> **Prompt**
From the entries below, pull out each line where "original" appears.
--- Records for this task ---
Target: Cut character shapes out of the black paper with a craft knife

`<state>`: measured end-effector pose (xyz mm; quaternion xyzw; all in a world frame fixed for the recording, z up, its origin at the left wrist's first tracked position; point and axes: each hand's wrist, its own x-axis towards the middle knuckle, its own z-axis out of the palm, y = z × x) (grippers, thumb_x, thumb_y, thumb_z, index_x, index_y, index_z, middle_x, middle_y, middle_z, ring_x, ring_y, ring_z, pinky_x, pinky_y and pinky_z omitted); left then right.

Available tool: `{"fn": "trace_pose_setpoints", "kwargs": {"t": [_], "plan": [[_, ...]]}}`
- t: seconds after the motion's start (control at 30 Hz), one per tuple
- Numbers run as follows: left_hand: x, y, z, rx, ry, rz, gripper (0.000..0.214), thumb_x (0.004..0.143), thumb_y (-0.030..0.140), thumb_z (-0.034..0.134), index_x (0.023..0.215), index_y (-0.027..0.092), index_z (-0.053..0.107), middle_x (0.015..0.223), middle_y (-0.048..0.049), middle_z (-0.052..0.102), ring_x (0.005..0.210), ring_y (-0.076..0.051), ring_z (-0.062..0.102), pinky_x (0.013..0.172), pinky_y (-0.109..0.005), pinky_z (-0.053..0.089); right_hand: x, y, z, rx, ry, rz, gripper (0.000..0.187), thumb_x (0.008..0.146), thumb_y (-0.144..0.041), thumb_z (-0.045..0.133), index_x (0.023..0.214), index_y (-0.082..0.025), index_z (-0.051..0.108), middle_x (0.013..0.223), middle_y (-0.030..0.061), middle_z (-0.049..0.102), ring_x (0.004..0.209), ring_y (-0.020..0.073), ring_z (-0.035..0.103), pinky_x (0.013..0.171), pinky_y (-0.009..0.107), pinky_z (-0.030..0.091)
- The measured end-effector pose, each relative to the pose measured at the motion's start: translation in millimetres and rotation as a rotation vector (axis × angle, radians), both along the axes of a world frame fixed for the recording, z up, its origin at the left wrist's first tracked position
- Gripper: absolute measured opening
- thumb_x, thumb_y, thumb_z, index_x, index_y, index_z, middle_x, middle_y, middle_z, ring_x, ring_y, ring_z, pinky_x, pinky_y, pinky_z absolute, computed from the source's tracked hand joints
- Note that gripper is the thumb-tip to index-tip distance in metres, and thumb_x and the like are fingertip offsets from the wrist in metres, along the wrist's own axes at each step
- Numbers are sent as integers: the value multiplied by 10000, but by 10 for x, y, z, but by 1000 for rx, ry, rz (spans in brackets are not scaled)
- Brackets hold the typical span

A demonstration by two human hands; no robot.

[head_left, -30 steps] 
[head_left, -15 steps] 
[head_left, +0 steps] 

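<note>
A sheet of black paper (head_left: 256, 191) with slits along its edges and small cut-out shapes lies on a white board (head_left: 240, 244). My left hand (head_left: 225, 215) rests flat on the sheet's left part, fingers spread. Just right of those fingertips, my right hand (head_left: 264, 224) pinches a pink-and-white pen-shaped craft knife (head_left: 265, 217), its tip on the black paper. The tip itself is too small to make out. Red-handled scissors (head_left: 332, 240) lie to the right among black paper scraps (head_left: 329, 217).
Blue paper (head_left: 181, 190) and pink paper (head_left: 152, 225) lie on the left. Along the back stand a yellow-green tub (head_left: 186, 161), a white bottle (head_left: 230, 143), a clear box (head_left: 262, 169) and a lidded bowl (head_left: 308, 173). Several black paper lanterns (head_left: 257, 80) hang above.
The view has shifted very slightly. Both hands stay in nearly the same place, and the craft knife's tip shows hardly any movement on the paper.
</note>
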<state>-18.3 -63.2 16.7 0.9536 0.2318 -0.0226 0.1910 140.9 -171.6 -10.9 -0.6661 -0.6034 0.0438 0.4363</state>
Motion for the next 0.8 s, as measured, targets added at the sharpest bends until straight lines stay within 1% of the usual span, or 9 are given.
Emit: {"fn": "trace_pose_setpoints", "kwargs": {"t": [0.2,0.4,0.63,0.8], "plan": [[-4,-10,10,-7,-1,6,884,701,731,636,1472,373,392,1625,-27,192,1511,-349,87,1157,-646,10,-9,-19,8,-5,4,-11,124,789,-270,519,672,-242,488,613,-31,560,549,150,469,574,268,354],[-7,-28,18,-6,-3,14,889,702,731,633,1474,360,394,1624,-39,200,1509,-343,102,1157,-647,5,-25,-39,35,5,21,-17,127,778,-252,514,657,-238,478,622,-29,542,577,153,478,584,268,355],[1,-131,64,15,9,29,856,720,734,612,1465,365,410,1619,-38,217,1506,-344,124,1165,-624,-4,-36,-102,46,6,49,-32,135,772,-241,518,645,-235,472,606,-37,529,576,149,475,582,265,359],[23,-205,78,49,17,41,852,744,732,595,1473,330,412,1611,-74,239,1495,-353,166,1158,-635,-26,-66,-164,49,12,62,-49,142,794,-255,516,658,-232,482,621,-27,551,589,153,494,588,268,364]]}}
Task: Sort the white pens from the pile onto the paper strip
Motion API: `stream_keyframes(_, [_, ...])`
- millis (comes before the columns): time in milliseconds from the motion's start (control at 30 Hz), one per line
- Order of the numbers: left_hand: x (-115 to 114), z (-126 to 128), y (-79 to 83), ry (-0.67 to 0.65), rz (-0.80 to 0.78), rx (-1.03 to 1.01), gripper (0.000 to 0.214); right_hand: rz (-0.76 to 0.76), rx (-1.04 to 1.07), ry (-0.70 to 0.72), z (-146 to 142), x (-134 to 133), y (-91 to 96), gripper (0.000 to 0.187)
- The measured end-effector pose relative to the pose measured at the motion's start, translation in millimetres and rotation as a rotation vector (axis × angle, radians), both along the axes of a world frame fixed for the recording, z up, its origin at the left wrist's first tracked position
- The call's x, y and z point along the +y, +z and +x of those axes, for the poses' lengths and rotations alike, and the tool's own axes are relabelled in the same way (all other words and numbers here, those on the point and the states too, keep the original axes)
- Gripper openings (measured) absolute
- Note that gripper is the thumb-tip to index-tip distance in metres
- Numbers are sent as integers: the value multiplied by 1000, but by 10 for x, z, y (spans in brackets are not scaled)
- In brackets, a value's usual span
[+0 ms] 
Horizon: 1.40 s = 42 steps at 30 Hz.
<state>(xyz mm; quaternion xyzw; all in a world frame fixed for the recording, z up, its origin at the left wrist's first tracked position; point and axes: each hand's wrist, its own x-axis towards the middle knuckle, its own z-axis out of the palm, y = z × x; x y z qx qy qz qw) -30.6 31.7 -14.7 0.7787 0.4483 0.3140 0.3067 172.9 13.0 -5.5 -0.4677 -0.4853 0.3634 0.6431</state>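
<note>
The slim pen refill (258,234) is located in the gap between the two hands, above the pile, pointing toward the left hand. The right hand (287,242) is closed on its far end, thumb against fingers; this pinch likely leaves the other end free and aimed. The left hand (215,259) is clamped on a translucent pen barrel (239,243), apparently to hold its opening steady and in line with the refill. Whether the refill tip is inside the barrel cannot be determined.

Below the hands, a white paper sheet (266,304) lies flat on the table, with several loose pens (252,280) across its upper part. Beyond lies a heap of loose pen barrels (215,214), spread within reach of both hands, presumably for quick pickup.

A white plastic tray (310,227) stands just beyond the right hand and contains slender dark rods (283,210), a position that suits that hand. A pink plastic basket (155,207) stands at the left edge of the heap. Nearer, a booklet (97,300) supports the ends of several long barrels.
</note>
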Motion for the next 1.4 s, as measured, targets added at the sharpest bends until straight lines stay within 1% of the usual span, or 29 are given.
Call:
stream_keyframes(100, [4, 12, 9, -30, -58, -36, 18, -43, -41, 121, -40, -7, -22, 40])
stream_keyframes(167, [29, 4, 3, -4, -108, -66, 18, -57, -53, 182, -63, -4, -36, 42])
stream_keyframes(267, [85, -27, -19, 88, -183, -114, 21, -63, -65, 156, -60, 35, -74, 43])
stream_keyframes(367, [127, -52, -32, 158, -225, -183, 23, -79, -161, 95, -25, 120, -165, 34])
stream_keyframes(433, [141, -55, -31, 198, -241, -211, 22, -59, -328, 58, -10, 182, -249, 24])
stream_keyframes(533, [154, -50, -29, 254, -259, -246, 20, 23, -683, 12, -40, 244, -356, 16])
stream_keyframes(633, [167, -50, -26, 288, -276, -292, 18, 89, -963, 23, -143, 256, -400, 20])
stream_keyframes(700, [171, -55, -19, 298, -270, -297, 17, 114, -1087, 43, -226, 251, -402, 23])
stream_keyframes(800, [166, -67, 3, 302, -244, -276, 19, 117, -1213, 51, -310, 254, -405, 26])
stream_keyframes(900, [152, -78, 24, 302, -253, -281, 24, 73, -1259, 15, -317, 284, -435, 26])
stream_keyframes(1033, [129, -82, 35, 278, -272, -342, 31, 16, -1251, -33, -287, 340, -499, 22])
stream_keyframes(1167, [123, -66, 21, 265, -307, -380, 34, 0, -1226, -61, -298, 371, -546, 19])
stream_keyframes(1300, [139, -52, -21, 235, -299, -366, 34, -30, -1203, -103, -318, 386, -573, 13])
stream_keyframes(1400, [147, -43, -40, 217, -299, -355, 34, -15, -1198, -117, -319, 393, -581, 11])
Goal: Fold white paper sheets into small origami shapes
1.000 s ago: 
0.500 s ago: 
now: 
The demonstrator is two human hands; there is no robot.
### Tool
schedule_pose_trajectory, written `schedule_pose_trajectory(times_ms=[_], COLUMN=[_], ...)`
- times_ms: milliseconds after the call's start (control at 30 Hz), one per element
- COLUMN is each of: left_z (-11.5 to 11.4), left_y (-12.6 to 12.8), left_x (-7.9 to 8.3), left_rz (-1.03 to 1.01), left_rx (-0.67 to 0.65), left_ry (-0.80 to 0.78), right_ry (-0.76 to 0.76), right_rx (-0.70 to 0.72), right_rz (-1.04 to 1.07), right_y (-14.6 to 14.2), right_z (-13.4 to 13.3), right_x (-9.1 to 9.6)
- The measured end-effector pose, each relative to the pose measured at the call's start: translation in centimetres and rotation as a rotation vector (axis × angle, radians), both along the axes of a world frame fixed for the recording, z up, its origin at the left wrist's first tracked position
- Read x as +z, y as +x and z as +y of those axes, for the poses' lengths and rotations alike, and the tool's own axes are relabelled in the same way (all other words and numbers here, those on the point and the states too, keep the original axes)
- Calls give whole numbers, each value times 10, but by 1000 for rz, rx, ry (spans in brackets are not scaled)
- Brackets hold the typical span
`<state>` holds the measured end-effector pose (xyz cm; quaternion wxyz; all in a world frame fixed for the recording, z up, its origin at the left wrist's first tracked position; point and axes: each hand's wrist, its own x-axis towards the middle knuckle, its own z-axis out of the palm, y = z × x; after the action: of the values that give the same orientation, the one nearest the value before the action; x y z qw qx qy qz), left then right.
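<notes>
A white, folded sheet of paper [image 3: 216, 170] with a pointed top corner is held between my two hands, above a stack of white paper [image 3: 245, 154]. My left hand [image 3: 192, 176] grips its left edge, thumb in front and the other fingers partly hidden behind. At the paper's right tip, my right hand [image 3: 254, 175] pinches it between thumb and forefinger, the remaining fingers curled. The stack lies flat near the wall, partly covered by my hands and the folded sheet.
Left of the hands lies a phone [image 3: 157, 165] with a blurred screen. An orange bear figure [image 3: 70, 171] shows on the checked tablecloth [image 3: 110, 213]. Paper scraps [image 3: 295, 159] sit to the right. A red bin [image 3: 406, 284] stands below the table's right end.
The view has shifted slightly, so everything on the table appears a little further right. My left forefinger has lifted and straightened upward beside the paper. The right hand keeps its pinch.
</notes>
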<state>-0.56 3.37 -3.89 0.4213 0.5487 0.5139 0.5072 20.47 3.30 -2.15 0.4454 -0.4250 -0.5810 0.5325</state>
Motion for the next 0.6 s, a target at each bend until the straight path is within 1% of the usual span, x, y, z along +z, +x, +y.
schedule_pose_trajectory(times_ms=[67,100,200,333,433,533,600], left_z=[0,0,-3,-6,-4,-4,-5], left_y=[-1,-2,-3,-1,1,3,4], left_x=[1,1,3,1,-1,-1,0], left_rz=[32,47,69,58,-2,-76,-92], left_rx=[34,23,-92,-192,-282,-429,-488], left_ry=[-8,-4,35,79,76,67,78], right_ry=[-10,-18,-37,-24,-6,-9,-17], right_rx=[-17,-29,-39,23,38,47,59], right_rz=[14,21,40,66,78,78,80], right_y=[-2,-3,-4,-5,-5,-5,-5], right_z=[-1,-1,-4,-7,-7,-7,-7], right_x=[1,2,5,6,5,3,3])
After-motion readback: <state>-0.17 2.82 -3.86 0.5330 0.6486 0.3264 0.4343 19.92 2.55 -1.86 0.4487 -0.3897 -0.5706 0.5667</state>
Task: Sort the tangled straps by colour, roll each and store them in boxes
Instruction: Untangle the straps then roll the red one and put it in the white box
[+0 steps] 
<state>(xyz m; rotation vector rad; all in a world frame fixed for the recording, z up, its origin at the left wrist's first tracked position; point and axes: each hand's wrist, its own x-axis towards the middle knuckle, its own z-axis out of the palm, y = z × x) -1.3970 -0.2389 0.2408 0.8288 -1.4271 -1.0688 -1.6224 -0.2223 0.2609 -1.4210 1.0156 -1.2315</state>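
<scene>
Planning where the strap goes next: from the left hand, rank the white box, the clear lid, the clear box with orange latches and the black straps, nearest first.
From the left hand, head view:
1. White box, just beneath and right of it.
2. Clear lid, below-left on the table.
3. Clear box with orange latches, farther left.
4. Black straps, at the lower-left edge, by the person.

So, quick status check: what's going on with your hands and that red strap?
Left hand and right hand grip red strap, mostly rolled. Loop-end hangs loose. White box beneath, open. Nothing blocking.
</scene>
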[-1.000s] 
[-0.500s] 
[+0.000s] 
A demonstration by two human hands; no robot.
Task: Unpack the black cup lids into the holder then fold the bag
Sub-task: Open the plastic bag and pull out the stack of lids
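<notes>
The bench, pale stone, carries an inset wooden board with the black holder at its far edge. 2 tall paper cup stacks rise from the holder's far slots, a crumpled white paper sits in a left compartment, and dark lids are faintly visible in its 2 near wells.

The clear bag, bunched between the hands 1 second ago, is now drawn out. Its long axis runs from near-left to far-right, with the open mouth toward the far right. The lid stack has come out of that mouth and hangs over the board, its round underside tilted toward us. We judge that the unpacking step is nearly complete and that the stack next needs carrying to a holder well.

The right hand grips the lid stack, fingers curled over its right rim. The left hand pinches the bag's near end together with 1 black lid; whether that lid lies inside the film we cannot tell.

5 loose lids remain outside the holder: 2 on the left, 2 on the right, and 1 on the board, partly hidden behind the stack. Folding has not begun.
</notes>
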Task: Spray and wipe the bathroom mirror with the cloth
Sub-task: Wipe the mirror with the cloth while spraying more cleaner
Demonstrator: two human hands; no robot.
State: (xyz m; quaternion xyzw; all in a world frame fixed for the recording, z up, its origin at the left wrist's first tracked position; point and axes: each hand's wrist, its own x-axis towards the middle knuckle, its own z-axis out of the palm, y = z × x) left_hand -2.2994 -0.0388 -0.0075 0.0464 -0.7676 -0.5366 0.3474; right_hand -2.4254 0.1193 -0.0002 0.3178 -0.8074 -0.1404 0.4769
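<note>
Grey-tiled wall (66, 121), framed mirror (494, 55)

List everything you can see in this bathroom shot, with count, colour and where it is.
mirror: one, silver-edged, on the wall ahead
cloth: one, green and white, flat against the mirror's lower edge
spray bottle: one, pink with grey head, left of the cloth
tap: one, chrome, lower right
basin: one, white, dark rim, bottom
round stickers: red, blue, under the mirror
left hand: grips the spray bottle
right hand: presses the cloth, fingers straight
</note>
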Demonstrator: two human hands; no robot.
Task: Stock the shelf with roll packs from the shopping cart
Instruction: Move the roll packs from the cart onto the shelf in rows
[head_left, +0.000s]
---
> **Answer space**
- The call's x, y and z point along the +y, +z and +x of those axes, for the poses' lengths and rotations alike, and the tool's own axes are relabelled in the same way (all other words and numbers here, those on the point and the states too, keep the original axes)
- Read x as +z, y as +x and z as +y of those axes, for the poses' lengths and rotations alike, and the tool's own axes are relabelled in the same way (all other words and numbers here, those on the point and the states too, keep the original axes)

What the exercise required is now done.